* Dataset content *
——————

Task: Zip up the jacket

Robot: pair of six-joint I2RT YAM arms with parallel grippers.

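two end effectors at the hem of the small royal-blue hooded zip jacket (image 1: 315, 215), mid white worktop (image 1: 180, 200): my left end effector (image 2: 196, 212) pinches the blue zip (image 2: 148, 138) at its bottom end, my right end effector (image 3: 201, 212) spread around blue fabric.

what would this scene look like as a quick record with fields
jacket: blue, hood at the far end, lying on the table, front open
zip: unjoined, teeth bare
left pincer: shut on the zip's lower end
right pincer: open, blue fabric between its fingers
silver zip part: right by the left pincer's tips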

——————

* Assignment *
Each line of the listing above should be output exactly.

* Output for this task *
Task: Zip up the jacket

Robot: pair of six-joint I2RT YAM arms with parallel grippers.

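two end effectors at the hem of the small royal-blue hooded zip jacket (image 1: 315, 215), mid white worktop (image 1: 180, 200): my left end effector (image 2: 196, 212) pinches the blue zip (image 2: 148, 138) at its bottom end, my right end effector (image 3: 201, 212) spread around blue fabric.

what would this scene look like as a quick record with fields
jacket: blue, hood at the far end, lying on the table, front open
zip: unjoined, teeth bare
left pincer: shut on the zip's lower end
right pincer: open, blue fabric between its fingers
silver zip part: right by the left pincer's tips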

What is written here forms the complete answer.